**Study material**
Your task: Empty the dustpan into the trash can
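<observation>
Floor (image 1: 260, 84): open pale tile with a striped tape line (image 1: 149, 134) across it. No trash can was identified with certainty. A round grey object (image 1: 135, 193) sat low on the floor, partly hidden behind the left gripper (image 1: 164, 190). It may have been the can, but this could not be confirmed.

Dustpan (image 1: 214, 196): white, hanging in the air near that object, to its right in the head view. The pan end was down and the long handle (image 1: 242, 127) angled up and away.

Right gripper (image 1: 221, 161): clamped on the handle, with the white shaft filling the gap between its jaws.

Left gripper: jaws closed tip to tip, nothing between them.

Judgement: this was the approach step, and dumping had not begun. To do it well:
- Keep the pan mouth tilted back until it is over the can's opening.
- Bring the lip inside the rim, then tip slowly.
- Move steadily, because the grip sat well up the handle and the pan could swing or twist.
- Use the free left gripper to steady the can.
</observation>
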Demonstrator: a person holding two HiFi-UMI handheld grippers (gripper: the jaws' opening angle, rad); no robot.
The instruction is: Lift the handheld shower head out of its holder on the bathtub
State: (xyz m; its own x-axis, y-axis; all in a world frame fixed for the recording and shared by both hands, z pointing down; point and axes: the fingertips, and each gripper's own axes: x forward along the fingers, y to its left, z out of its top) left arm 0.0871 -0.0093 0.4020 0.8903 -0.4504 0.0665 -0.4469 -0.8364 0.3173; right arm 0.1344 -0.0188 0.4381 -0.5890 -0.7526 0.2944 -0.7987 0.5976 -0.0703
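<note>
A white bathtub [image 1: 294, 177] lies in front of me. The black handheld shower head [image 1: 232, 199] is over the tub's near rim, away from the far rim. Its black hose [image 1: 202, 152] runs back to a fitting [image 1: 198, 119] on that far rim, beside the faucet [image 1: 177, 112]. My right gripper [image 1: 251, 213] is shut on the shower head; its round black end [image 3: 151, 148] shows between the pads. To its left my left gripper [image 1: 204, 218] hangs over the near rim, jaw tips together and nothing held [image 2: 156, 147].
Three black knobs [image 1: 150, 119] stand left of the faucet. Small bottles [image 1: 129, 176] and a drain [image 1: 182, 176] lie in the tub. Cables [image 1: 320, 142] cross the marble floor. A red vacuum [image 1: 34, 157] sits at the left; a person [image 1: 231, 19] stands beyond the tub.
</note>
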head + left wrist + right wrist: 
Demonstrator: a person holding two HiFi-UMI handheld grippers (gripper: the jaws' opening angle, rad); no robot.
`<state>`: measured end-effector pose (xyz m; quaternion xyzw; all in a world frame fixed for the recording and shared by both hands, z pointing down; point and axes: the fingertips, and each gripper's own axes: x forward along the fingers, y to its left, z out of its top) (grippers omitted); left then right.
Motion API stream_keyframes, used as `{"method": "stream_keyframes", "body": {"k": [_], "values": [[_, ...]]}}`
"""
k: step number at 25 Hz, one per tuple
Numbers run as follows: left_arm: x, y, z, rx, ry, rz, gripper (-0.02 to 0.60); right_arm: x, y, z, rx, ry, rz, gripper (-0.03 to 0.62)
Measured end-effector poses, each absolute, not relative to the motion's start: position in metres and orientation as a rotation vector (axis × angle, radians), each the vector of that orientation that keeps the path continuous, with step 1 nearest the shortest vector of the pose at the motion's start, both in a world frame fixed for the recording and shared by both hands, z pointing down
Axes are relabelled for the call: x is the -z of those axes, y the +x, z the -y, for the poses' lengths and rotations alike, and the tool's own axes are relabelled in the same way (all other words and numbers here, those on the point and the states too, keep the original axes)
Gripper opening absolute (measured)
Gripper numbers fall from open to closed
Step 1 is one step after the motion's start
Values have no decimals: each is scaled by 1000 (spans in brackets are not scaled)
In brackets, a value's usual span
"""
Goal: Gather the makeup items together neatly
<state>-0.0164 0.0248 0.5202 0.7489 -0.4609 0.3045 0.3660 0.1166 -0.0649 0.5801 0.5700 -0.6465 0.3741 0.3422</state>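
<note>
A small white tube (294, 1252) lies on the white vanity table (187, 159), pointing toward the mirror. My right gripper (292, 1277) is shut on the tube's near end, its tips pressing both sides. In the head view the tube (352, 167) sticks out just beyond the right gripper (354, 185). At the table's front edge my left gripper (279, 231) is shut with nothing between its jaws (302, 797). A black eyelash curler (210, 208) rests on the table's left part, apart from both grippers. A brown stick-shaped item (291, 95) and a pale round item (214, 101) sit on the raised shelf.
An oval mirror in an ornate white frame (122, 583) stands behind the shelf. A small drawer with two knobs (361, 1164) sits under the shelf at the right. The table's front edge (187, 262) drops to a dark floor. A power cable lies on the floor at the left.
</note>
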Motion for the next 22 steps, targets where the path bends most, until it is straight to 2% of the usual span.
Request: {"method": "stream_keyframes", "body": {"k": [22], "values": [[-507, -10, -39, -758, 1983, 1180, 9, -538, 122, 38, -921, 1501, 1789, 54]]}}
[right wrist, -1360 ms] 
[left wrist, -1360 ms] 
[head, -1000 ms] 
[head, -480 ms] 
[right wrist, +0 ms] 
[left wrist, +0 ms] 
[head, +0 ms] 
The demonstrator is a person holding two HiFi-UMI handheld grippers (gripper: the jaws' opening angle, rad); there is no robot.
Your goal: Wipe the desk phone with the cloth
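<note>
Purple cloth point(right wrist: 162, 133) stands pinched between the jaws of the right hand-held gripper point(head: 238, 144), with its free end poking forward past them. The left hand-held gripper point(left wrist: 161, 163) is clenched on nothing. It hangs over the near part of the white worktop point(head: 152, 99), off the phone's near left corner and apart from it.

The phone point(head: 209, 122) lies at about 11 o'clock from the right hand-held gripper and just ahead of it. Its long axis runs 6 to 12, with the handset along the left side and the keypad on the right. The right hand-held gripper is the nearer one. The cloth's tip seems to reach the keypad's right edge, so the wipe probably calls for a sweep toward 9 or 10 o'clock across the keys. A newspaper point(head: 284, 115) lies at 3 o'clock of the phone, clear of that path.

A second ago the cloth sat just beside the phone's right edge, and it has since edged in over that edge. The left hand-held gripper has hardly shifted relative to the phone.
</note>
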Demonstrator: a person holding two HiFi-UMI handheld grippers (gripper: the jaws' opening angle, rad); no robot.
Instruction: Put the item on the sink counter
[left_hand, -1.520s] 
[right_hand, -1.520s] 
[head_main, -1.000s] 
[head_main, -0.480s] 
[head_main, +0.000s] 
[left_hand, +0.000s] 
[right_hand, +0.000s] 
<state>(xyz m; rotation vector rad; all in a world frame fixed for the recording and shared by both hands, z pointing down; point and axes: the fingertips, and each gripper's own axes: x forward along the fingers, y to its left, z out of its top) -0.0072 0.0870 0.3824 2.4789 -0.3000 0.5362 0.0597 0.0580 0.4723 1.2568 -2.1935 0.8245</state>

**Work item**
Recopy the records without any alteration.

**Exercise solution**
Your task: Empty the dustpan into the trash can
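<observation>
Floor (image 1: 260, 84): open pale tile with a striped tape line (image 1: 149, 134) across it. No trash can was identified with certainty. A round grey object (image 1: 135, 193) sat low on the floor, partly hidden behind the left gripper (image 1: 164, 190). It may have been the can, but this could not be confirmed.

Dustpan (image 1: 214, 196): white, hanging in the air near that object, to its right in the head view. The pan end was down and the long handle (image 1: 242, 127) angled up and away.

Right gripper (image 1: 221, 161): clamped on the handle, with the white shaft filling the gap between its jaws.

Left gripper: jaws closed tip to tip, nothing between them.

Judgement: this was the approach step, and dumping had not begun. To do it well:
- Keep the pan mouth tilted back until it is over the can's opening.
- Bring the lip inside the rim, then tip slowly.
- Move steadily, because the grip sat well up the handle and the pan could swing or twist.
- Use the free left gripper to steady the can.
</observation>
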Demonstrator: a person holding two HiFi-UMI handheld grippers (gripper: the jaws' opening angle, rad); no robot.
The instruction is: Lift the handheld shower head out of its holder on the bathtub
State: (xyz m; its own x-axis, y-axis; all in a world frame fixed for the recording and shared by both hands, z pointing down; point and axes: the fingertips, and each gripper's own axes: x forward along the fingers, y to its left, z out of its top) left arm 0.0871 -0.0093 0.4020 0.8903 -0.4504 0.0665 -0.4469 -0.8364 0.3173; right arm 0.1344 -0.0188 0.4381 -0.5890 -0.7526 0.2944 -0.7987 0.5976 -0.0703
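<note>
A white bathtub [image 1: 294, 177] lies in front of me. The black handheld shower head [image 1: 232, 199] is over the tub's near rim, away from the far rim. Its black hose [image 1: 202, 152] runs back to a fitting [image 1: 198, 119] on that far rim, beside the faucet [image 1: 177, 112]. My right gripper [image 1: 251, 213] is shut on the shower head; its round black end [image 3: 151, 148] shows between the pads. To its left my left gripper [image 1: 204, 218] hangs over the near rim, jaw tips together and nothing held [image 2: 156, 147].
Three black knobs [image 1: 150, 119] stand left of the faucet. Small bottles [image 1: 129, 176] and a drain [image 1: 182, 176] lie in the tub. Cables [image 1: 320, 142] cross the marble floor. A red vacuum [image 1: 34, 157] sits at the left; a person [image 1: 231, 19] stands beyond the tub.
</note>
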head + left wrist + right wrist: 
Demonstrator: a person holding two HiFi-UMI handheld grippers (gripper: the jaws' opening angle, rad); no robot.
`<state>`: measured end-effector pose (xyz m; quaternion xyzw; all in a world frame fixed for the recording and shared by both hands, z pointing down; point and axes: the fingertips, and each gripper's own axes: x forward along the fingers, y to its left, z out of its top) (grippers omitted); left then right.
Motion API stream_keyframes, used as `{"method": "stream_keyframes", "body": {"k": [_], "values": [[_, ...]]}}`
"""
k: step number at 25 Hz, one per tuple
Numbers run as follows: left_arm: x, y, z, rx, ry, rz, gripper (-0.02 to 0.60); right_arm: x, y, z, rx, ry, rz, gripper (-0.03 to 0.62)
Measured end-effector poses, each absolute, not relative to the motion's start: position in metres and orientation as a rotation vector (axis × angle, radians), each the vector of that orientation that keeps the path continuous, with step 1 nearest the shortest vector of the pose at the motion's start, both in a world frame fixed for the recording and shared by both hands, z pointing down
Axes are relabelled for the call: x is the -z of those axes, y the +x, z the -y, for the poses' lengths and rotations alike, and the tool's own axes are relabelled in the same way (all other words and numbers here, those on the point and the states too, keep the original axes)
Gripper opening absolute (measured)
Gripper numbers fall from open to closed
Step 1 is one step after the motion's start
Values have no decimals: each is scaled by 1000 (spans in brackets are not scaled)
In brackets, a value's usual span
"""
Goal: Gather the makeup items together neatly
<state>-0.0164 0.0248 0.5202 0.7489 -0.4609 0.3045 0.3660 0.1166 -0.0649 0.5801 0.5700 -0.6465 0.3741 0.3422</state>
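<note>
A small white tube (294, 1252) lies on the white vanity table (187, 159), pointing toward the mirror. My right gripper (292, 1277) is shut on the tube's near end, its tips pressing both sides. In the head view the tube (352, 167) sticks out just beyond the right gripper (354, 185). At the table's front edge my left gripper (279, 231) is shut with nothing between its jaws (302, 797). A black eyelash curler (210, 208) rests on the table's left part, apart from both grippers. A brown stick-shaped item (291, 95) and a pale round item (214, 101) sit on the raised shelf.
An oval mirror in an ornate white frame (122, 583) stands behind the shelf. A small drawer with two knobs (361, 1164) sits under the shelf at the right. The table's front edge (187, 262) drops to a dark floor. A power cable lies on the floor at the left.
</note>
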Motion for the next 22 steps, targets where the path bends most, until it is straight to 2% of the usual span.
Request: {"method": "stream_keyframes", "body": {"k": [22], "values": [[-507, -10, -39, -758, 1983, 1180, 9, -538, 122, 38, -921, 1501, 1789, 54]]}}
[right wrist, -1360 ms] 
[left wrist, -1360 ms] 
[head, -1000 ms] 
[head, -480 ms] 
[right wrist, +0 ms] 
[left wrist, +0 ms] 
[head, +0 ms] 
The demonstrator is a person holding two HiFi-UMI handheld grippers (gripper: the jaws' opening angle, rad); there is no robot.
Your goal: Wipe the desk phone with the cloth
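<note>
Purple cloth point(right wrist: 162, 133) stands pinched between the jaws of the right hand-held gripper point(head: 238, 144), with its free end poking forward past them. The left hand-held gripper point(left wrist: 161, 163) is clenched on nothing. It hangs over the near part of the white worktop point(head: 152, 99), off the phone's near left corner and apart from it.

The phone point(head: 209, 122) lies at about 11 o'clock from the right hand-held gripper and just ahead of it. Its long axis runs 6 to 12, with the handset along the left side and the keypad on the right. The right hand-held gripper is the nearer one. The cloth's tip seems to reach the keypad's right edge, so the wipe probably calls for a sweep toward 9 or 10 o'clock across the keys. A newspaper point(head: 284, 115) lies at 3 o'clock of the phone, clear of that path.

A second ago the cloth sat just beside the phone's right edge, and it has since edged in over that edge. The left hand-held gripper has hardly shifted relative to the phone.
</note>
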Demonstrator: a person holding two HiFi-UMI handheld grippers (gripper: the jaws' opening angle, rad); no robot.
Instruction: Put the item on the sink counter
[left_hand, -1.520s] 
[right_hand, -1.520s] 
[head_main, -1.000s] 
[head_main, -0.480s] 
[head_main, +0.000s] 
[left_hand, +0.000s] 
[right_hand, +0.000s] 
<state>(xyz m; rotation vector rad; all in a world frame fixed for the recording and shared by both hands, z pointing down; point and axes: the fingertips, and each gripper's own axes: x forward along the fingers, y to its left, z out of its top) -0.0072 0.0870 0.3824 2.4789 -0.3000 0.5362 0.0597 0.0580 0.4723 1.2568 -2.1935 0.8245</state>

With that, the exercise is finished.